Under the Environment Protection and Biodiversity Conservation Act 1999 (EPBC Act), offshore gas and oil projects are typically assessed under a streamlined process managed by the National Offshore Petroleum Safety and Environmental Management Authority (NOPSEMA) and are exempt from the EPBC Act's provisions. However, this exemption is not applicable if the project is likely to significantly impact World or National Heritage values, such as those of the Great Barrier Reef.

The ACF initiated legal proceedings, asserting that the greenhouse gas emissions from the Scarborough project will have significant adverse effects on the Great Barrier Reef. They argue that, due to the potential damage to this World Heritage site, the project must be evaluated under the stricter approval process mandated by the EPBC Act and should not proceed without obtaining the necessary approval.

== At Issue ==
The central issue in this case is whether the Scarborough gas project should be subjected to the approval processes outlined in Australia's national environmental law, specifically the EPBC Act.

== Outcome ==
The case was discontinued by ACF on 20 August 2024.

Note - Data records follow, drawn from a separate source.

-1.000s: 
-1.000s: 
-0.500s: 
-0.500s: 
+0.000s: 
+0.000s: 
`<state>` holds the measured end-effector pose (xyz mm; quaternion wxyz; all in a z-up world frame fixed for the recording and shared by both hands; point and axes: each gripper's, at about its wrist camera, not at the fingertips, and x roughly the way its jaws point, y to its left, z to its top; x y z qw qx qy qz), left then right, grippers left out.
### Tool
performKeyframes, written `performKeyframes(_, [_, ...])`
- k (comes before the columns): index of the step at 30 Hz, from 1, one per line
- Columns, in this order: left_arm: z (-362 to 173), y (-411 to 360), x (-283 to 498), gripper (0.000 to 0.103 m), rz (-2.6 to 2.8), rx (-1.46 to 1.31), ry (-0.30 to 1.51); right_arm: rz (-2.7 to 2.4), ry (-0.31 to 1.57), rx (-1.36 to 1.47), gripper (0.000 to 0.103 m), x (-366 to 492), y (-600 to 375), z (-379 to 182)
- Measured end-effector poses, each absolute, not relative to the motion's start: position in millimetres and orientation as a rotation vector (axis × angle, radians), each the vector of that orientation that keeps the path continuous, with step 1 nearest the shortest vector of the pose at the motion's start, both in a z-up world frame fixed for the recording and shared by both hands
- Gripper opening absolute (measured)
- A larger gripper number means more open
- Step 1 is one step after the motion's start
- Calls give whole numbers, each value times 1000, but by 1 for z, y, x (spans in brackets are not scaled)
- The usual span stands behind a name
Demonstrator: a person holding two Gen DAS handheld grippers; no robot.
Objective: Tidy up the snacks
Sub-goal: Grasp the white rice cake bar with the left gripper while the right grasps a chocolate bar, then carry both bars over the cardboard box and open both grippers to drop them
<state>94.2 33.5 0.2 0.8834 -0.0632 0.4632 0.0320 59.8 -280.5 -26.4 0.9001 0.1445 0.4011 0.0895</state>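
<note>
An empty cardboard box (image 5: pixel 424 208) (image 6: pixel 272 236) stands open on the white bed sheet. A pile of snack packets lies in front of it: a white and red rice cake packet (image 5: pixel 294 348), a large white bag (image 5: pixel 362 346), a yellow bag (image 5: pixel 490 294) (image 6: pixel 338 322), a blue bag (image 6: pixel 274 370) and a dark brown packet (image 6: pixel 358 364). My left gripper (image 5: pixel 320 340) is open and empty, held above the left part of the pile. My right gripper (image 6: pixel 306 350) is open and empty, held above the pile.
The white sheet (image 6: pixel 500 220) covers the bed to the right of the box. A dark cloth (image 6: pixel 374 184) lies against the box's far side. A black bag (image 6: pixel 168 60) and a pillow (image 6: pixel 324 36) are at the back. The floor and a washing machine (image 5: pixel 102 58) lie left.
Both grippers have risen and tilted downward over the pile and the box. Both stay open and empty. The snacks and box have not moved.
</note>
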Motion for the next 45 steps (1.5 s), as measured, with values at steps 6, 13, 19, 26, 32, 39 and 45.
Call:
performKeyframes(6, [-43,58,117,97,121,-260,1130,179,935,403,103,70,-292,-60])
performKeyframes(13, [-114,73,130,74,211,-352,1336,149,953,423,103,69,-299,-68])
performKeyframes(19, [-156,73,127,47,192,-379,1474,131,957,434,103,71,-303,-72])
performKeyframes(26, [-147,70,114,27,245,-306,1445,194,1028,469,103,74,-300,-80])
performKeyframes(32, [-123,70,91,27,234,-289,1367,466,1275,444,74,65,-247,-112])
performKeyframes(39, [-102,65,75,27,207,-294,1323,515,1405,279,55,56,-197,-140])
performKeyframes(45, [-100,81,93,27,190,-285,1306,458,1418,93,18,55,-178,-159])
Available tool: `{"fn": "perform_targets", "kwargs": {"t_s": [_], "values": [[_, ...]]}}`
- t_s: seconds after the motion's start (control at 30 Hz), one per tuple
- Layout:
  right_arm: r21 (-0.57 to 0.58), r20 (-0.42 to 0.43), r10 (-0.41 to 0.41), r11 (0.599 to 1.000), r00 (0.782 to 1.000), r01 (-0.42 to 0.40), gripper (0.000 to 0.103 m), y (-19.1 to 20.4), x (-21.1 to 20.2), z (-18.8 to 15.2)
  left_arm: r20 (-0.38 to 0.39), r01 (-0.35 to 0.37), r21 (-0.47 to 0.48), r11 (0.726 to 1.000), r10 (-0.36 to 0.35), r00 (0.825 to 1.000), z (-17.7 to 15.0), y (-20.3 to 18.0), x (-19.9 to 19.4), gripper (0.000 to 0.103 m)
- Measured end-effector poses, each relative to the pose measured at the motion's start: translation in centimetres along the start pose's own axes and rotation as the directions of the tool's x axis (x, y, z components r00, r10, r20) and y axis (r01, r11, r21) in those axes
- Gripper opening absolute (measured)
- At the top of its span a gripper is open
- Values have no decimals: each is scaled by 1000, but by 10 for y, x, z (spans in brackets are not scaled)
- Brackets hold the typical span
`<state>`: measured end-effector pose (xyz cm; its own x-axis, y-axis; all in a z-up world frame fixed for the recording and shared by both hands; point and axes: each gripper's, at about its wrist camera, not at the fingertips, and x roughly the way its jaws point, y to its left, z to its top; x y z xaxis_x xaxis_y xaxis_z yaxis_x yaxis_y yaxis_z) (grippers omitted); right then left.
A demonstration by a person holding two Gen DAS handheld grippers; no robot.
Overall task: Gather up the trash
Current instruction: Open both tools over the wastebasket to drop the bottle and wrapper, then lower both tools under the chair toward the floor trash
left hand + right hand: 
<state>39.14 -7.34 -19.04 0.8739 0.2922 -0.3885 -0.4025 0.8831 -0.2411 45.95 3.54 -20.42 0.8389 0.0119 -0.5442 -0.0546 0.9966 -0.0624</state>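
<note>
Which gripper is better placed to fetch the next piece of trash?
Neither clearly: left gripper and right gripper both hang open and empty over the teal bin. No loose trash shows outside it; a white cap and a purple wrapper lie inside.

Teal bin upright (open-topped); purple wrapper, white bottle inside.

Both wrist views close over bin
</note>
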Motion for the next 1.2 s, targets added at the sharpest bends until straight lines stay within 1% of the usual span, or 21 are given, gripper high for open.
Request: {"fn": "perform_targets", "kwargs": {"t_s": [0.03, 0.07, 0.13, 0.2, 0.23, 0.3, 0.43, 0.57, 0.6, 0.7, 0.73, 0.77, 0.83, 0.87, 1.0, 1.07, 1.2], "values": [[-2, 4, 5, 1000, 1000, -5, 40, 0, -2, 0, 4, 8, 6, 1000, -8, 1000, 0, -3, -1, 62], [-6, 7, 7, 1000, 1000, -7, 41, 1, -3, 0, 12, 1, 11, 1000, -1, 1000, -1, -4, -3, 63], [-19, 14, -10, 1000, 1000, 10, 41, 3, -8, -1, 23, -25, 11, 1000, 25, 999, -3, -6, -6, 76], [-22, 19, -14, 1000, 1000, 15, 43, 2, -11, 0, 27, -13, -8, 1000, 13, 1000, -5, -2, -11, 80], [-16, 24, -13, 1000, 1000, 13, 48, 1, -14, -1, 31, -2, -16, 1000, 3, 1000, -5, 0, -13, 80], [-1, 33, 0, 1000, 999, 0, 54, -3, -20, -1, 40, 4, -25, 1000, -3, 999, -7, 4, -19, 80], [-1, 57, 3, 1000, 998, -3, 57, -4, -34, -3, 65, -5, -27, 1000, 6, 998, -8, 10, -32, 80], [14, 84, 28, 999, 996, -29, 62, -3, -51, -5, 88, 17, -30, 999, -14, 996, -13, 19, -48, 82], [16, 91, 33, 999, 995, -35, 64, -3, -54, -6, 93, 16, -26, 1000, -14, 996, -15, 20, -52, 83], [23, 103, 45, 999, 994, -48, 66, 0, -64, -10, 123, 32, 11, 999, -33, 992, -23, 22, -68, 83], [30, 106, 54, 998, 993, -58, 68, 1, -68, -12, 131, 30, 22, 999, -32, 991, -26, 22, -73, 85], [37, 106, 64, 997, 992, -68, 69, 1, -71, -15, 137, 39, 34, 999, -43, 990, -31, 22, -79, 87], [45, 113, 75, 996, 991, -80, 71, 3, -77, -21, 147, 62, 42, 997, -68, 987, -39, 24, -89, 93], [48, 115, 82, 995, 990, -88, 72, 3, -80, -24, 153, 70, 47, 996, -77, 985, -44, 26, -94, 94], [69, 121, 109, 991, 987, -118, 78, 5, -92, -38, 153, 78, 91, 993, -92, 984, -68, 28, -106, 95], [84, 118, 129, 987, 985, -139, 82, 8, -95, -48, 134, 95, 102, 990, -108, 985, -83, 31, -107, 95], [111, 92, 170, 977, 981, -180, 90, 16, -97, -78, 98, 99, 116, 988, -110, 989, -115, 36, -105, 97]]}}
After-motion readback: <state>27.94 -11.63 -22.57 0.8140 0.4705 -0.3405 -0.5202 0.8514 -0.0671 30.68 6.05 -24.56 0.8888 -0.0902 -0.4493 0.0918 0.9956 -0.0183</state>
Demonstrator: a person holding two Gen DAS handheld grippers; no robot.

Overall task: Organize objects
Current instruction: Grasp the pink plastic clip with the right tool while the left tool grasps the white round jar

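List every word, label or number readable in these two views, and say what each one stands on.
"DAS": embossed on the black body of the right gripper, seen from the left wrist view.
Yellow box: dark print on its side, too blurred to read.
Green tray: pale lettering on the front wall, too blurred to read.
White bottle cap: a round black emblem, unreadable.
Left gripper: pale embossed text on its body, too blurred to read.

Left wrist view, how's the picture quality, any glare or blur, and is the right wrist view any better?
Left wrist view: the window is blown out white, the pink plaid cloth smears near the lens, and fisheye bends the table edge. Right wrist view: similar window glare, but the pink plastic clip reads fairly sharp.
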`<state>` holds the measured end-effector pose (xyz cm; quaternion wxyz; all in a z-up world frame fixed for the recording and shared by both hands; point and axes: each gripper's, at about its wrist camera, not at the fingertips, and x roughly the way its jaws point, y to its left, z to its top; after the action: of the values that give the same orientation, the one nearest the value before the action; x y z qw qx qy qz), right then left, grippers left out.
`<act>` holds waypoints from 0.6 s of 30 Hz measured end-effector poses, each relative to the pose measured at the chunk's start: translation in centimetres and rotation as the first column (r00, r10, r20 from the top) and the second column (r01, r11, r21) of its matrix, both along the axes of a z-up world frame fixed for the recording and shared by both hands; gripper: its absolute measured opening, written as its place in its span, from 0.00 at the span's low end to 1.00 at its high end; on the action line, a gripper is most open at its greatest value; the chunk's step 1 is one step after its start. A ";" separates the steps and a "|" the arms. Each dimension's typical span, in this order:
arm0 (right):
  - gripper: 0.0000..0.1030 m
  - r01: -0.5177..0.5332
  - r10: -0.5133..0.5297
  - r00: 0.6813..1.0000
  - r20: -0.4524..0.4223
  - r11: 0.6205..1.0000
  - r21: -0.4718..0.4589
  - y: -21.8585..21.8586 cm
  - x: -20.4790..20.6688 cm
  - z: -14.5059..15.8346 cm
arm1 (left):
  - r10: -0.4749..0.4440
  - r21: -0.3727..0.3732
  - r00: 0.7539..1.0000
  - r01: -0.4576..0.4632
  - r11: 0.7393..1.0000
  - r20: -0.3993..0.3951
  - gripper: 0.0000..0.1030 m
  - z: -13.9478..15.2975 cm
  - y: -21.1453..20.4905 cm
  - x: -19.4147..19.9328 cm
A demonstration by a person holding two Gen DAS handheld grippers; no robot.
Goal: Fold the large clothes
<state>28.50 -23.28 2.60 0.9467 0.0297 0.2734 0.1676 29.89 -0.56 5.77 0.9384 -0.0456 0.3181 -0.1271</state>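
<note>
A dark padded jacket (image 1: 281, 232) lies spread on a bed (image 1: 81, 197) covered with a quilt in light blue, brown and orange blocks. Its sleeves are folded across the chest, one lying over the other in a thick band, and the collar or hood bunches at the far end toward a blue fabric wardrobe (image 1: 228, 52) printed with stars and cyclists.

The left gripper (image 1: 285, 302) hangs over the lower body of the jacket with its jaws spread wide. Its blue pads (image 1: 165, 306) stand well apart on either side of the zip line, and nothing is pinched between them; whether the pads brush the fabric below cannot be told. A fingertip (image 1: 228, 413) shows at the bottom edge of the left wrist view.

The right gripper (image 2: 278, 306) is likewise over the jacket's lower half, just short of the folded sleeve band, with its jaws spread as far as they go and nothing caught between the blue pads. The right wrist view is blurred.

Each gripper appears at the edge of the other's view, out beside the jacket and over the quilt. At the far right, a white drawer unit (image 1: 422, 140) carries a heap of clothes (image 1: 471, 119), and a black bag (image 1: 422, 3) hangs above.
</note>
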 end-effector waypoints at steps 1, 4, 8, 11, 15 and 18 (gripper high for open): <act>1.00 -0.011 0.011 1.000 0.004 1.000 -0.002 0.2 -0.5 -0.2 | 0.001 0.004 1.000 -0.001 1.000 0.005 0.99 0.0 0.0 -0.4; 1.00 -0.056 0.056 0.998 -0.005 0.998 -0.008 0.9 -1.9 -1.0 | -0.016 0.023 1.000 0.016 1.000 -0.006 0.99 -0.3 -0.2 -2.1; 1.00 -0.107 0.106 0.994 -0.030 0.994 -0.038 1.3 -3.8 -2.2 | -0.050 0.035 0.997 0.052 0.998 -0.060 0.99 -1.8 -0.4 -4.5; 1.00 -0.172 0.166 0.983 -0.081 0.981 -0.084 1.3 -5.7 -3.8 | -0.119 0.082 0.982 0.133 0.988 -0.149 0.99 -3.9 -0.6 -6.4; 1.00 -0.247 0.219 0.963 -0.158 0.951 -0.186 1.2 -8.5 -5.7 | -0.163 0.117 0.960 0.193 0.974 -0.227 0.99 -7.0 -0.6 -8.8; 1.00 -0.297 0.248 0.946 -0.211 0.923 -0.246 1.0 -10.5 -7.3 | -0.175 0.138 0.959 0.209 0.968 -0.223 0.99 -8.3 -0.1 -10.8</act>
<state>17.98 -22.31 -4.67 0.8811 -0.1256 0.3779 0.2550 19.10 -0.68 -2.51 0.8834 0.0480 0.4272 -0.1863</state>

The reasons behind ACF's withdrawal remain unclear, but the organisation hinted at high costs, stating that, "litigation is expensive and risky, and communities often face opponents with significantly greater resources".

The ACF stated that while the science clearly indicates the warming effects of coal and gas, existing nature protection laws fail to account for these realities. They pointed out that the current legal framework does not require consideration of potential climate change impacts when approving fossil fuel projects. The ACF emphasised the need for communities to challenge harmful projects in court, given the inadequacies of the law in addressing the climate crisis.

Woodside's CEO, Meg O’Neill, welcomed the dismissal of the case, arguing that litigation against energy projects is "an ineffective way to pursue solutions to global climate and energy challenges" and "such approaches create needless uncertainty for businesses, communities, and the people who depend on the energy these projects produce".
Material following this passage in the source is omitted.